Так вот пытается защищаться детство, детская психика: не вбирает, отталкивает…
«А по дороге Валя Петерсон эпически спокойно рассказывала о зиме, — записала Ползикова-Рубец 3 августа, — о том, как отец умер от голода, как «папа любил лес и охоту», как ей было трудно прокормить сеттера и как они его съели».
И снова: «По дороге эпически спокойно рассказывал (мальчик Колобов) про гибель матери на дежурстве от фугасной бомбы. Балка раздавила ее грудную клетку. Он с отчимом выскочил в кухню. Останься они в комнате, и их не было бы в живых. Соседка в вагоне говорит о поседевших висках 19-летнего сына на фронте: «Во и он, верно, так спокойно бы говорил о моей смерти, бы раньше такой заботливый, ласковый, а теперь совета не добьешся; спрашивала, эвакуироваться ли, а он отвечает — как хотите…»
Взрослых поражало, пугало спокойствие детей, равнодушие к смерти близких, к потерям. Что это было детская неспособность воспринять чрезмерное горе, вс общее бедствие, что обрушилось на них? Или это защитная реакция неокрепшей психики?

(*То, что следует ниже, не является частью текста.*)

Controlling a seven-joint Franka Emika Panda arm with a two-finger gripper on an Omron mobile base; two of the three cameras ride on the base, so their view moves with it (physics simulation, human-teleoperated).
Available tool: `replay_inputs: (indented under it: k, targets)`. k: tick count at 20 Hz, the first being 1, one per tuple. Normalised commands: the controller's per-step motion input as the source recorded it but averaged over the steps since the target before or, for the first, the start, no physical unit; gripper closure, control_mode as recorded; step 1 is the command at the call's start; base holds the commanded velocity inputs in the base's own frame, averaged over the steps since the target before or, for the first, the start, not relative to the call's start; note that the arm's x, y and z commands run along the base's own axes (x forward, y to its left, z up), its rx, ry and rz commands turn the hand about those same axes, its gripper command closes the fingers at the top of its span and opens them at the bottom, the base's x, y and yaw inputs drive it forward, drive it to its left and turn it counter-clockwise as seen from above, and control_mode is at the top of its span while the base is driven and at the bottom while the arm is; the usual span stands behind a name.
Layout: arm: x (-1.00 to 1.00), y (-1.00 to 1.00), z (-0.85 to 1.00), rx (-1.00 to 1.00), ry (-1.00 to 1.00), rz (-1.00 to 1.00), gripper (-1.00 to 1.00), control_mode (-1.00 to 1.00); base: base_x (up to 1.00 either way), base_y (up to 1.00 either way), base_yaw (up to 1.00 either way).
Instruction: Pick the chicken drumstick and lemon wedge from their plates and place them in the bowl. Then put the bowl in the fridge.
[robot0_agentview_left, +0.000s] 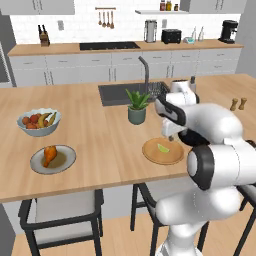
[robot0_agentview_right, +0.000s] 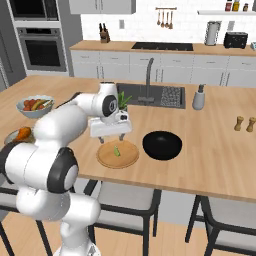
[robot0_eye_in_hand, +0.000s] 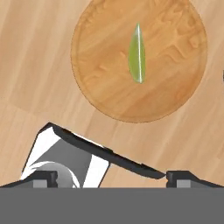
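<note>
The lemon wedge lies on the tan wooden plate, near its middle. My gripper hangs a little above this plate's near edge, open, with nothing between its fingertips. In the left base view the wedge shows on the plate just below the hand. The black bowl stands right of the wooden plate. The chicken drumstick rests on the grey plate far to the left on the island. The fridge is out of view.
A white fruit bowl sits behind the grey plate. A potted plant stands just behind the wooden plate, before the sink. Salt and pepper shakers and a soap dispenser are to the right. Stools line the island's near edge.
</note>
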Motion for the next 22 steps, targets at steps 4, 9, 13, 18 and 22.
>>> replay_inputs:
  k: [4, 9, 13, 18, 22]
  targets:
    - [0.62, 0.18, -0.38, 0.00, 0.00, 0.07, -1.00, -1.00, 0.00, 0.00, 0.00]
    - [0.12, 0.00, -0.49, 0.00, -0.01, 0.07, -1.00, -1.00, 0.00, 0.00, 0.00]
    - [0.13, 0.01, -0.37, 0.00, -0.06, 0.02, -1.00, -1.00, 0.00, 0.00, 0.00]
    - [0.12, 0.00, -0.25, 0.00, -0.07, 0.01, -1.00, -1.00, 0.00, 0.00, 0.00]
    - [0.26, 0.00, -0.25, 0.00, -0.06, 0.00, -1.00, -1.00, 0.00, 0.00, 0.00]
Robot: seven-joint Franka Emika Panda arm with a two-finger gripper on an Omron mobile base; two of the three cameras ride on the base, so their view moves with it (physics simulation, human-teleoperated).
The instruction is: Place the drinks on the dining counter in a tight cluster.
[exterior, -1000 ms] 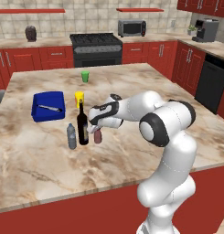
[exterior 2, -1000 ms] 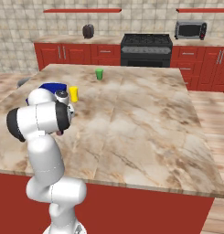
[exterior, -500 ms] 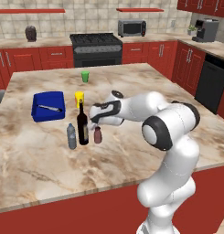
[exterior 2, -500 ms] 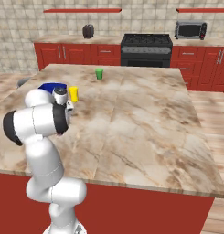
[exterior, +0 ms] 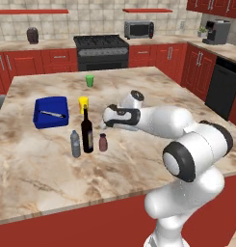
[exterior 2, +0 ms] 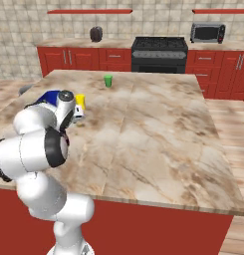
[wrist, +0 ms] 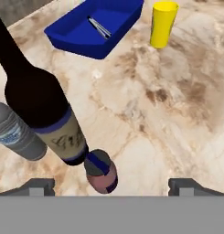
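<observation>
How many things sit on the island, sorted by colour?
Dark: 1, wine bottle
Grey: 1, small bottle
Maroon: 1, can
Yellow: 1, cup
Green: 1, cup
Blue: 1, tray, with a utensil lying in it
Total: 6, utensil not counted

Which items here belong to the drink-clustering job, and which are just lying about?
Job items:
wine bottle
grey plastic bottle
maroon can
dining counter
open gripper

Lying about:
green cup
yellow cup
blue tray holding a utensil
microwave
stove
</observation>
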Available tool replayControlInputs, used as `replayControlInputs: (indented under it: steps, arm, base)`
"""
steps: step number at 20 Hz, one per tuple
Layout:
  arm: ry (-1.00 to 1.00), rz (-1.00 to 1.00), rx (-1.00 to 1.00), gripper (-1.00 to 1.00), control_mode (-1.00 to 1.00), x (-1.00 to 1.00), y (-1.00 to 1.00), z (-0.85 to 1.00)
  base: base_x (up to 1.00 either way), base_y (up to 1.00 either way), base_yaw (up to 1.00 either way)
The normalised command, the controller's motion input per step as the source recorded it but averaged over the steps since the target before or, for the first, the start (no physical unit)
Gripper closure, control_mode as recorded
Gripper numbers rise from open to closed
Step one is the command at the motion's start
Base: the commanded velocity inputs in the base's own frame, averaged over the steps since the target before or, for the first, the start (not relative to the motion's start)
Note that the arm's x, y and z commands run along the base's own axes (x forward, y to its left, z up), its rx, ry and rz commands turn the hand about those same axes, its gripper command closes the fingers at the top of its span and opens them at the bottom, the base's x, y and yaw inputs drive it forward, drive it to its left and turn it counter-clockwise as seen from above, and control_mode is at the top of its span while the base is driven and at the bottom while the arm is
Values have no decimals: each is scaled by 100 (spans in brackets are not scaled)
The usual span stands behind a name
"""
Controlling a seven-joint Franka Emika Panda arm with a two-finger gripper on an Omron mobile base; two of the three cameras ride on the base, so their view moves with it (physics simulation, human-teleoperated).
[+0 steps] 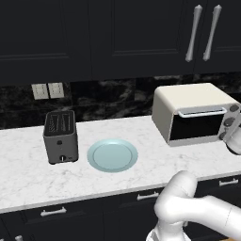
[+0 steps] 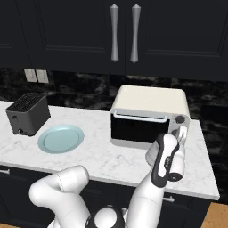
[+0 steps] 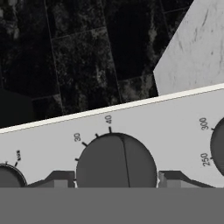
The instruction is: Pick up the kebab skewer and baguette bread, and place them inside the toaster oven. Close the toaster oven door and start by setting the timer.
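The bench (image 1: pixel 28 160) has a white marble top. On it stand a dark-grey slot toaster (image 1: pixel 60 136) at the left, a pale blue plate (image 1: pixel 112 155) just beside it, and the toaster oven (image 1: pixel 195 113) at the right, its door shut.

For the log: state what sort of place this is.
A kitchen, computer-rendered: a marble counter under dark cabinets, carrying a toaster oven, a slot toaster and a plate.
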Motion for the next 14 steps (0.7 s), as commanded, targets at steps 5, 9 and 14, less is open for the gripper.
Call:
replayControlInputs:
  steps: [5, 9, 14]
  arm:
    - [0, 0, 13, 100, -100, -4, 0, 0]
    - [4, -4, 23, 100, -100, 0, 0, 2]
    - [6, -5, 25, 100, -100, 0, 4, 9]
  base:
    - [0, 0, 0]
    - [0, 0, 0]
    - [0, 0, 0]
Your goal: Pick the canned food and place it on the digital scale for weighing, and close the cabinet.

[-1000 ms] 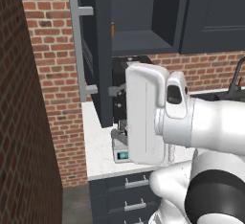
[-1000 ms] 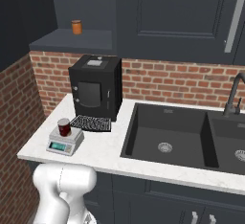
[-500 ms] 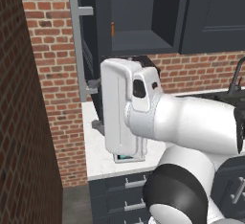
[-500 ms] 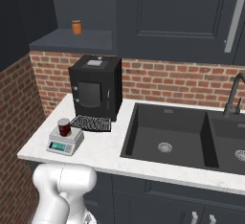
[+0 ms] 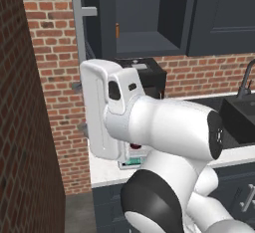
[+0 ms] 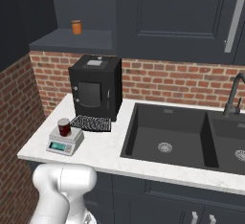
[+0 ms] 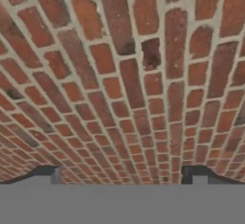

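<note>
The dark red canned food (image 6: 63, 126) stands upright on the white digital scale (image 6: 64, 142) near the counter's left end. In the left base view my white arm covers most of the scale (image 5: 131, 162); just its teal display and a sliver of the can (image 5: 135, 146) peek out. The navy cabinet (image 6: 72, 41) above the counter is open, its door (image 5: 104, 23) swung out edge-on with the grey bar handle (image 5: 78, 33) toward me. In the hand view my gripper (image 7: 122, 175) is open with nothing between its tips, and it faces a brick wall close up.
A black box appliance (image 6: 95, 91) stands behind the scale with a ribbed mat (image 6: 91, 122) in front of it. An orange item (image 6: 76, 27) sits on the open cabinet shelf. A dark sink (image 6: 167, 137) and faucet (image 6: 234, 94) lie to the right. A brick wall (image 5: 30, 127) bounds the left.
My arm has swung leftward across the left base view, and it now hides more of the scale. The can stays on the scale and the cabinet door has not moved.
</note>
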Robot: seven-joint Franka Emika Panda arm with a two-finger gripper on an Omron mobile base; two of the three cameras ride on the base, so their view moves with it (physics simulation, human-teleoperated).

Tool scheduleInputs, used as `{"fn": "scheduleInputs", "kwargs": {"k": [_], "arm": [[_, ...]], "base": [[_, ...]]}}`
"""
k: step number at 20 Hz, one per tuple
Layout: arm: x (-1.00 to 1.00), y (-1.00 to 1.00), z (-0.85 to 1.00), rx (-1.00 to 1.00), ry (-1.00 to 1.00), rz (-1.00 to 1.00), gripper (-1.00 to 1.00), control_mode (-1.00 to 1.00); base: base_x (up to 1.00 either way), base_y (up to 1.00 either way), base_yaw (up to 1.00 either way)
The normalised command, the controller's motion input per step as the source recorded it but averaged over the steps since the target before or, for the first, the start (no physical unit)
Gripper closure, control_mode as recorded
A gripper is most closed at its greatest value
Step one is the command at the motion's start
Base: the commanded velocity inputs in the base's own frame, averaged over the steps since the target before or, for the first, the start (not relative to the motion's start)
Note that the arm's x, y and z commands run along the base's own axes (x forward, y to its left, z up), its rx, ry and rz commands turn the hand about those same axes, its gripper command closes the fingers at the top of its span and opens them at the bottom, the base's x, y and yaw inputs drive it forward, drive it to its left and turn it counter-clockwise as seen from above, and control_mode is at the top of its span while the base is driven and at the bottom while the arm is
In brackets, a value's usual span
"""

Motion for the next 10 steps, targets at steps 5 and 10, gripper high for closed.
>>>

Мы не знаем, как объяснить это, но мы увидели другое, не менее поразительное. Встретив этих бывших мальчиков и девочек блокады спустя тридцать пять лет, мы обнаружили, как свежо помнят они те самые события, не стараются уйти от горьких воспоминаний, подобно многим, кто были постарше. Наоборот, читают все о тех днях, знают блокаду, включаются в поиски материалов, собирают блокадных своих однокашников… Живет в них тяга к той заледенелой, голодной, лишенной детских радостей поре. А главное — то тогда не пережитое, вроде бы отстраненное горе потерь, все страдания виденные, они, оказывается, навсегда вошли в сердце, отпечатались в детской, еще податливой душе. Они продолжают жить, прочувствованные стократно. Многих они сделали сердечней, отзывчивей к страданиям других, к чужой беде…
А ВПЕРЕДИ ЕЩЕ ДВА ГОДА…
Ушли самые долгие месяцы блокады — зима 1941 и весна 1942 года. Они-то в основном и унесли жизни ленинградцев, которые умерли в городе или какое-то время спустя, многие уже в эвакуации.
Выходил из зимы, из холода и голода Ленинград трудно, но выходил. Надо еще было спасти себя от весенней эпидемии — убрать с улиц трупы, нечистоты, все, что оставили голод и бессилие истощенных людей. Руками их же, обессиленных. Ленинградцы шли на очистку города, как на фронте шли в атаку. Надо было очистить дома, дворы, квартиры и не умереть весной, летом от неизлечимой глубокой дистрофии и не дать умереть другим. А тут — снова опасность, ожидание вражеского штурма. И злобные, ночные и дневные, обстрелы, слепые — «по площадям» и прицельные — по трамвайным остановкам, госпиталям, кинотеатрам…
«Да, смерть глядела этой зимой в самые наши зрачки, глядела долго и неотрывно, — рассказывала Ольга Берггольц выжившим ленинградцам про них самих, как рассказывают человеку про кризис болезни, когда он миновал, — но она не смогла загипнотизировать нас, как гипнотизирует удав намеченную жертву, обезволивая ее и покоряя. Фашисты, заславшие к нам смерть, просчитались».
Город чувствовал себя, как человек после тяжелейшей болезни: слабость, но и невероятный прилив душевных сил, жадность к жизни.